Monday, June 3, 2019

The Idler, Tuesday, June 4, 2019

Tense

times for the

diplomats

WHO would be a diplomat, British or American? It's likely to be a long three days for them as President Donald Trump pays a state visit to the UK.

There'll be plenty of pomp and circumstance – a state banquet, 21-gun salutes, interaction with royalty – but a whole lot of other things as well.

There will be street protests, numbering in the hundreds of thousands if Trump's last brief "working visit" is anything to go by.

The "Trump Baby" will almost certainly be there, a huge blimp of Trump depicted as an orange-haired baby in a nappy. Also a talking robot in the form of Donald Trump sitting on the loo, built in America especially for the occasion and shipped to the UK.

Will Trump react to all this? What might he say anyway about just about anything? What might he tweet?

Will he at any stage link up with arch-Brexiteer Nigel Farage, who he counts as a friend and suggests ought to be conducting the Brexit negotiations?

Never a dull moment. There, there Carruthers. No need to apply for a posting to Outer Mongolia. It'll be over in a matter of days. Have another whisky and soda, old boy.

 

Feathered friend

A DRIVER in Germany was saved from a speeding fine by a pigeon that flew between his vehicle and a traffic enforcement camera at just the right moment.

Just as the radar clocked the driver at 54 km/h in a 30km/h zone and the camera flashed, the pigeon flew in front of the car, obscuring the face of the driver with its spread wings and concealing the necessary evidence of who was at the wheel, according to Huffington Post.

 

The Viersen police said that "thanks to the feathered guardian angel," the driver was spared a €105 (R1 733) fine but should take it as "a sign from above" to slow down.

 

 

Luxury effect

A STUDY in South Africa by scientists from three universities – Turin (Italy), Cape Town and Wits – has come to the somewhat unstartling conclusion that birdlife is richer and biodiversity probably higher in the affluent leafy suburbs than in poor neighbourhoods.
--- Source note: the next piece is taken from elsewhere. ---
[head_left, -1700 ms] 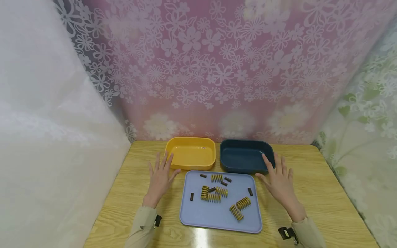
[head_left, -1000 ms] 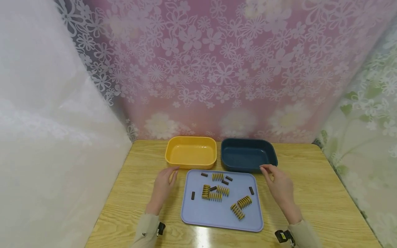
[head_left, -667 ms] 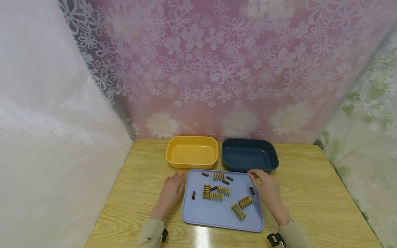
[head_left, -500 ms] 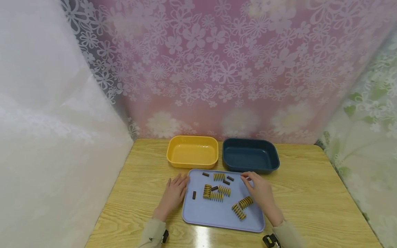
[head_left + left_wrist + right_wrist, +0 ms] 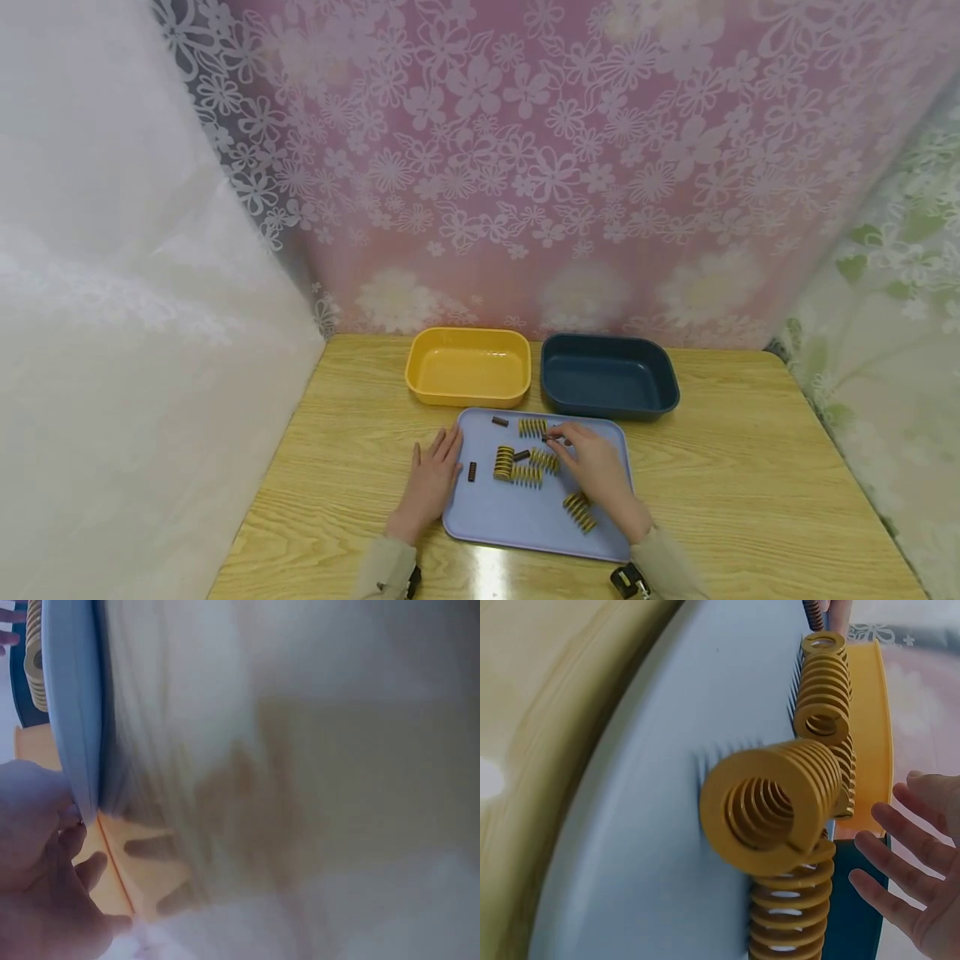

Duh! Did anyone expect anything different? Boids need trees.

But it's apparently significant and is known as the "luxury effect".

How about a follow-up study of birdlife and biodiversity in places such as Hluhluwe/Mfolozi, in spite of the complete absence of human wealth and luxury.

The poverty paradox. This is pioneering stuff.

 

 

Carbon tax

INVESTMENT analyst Dr James Greener addresses in his latest grumpy newsletter the issue of the carbon tax – on greenhouse gases, believed to have a dangerous impact on the planet.

He notes that governments are receptive to any idea that can be taxable and South Africans are to be taxed at R120 per ton of "carbon dioxide emission, or equivalent."

"Doubtless the legislation clearly defines what is meant by the terms emitted and equivalent. And it presumably explains how to measure the weight of a gas, since virtually every member of the animal kingdom exhales this apparently noxious fume and needs to be able to calculate its liability."

He says he has no intention of entering the debate about carbon dioxide and the effects on the world's climate - "beyond opining that not one penny of the collected levy in this country will be spent on confirming that it's true."

 

Tailpiece

 

Never trust a wife's judgement. Look who she married.

 

Last word

 

Hard work never killed anybody, but why take a chance?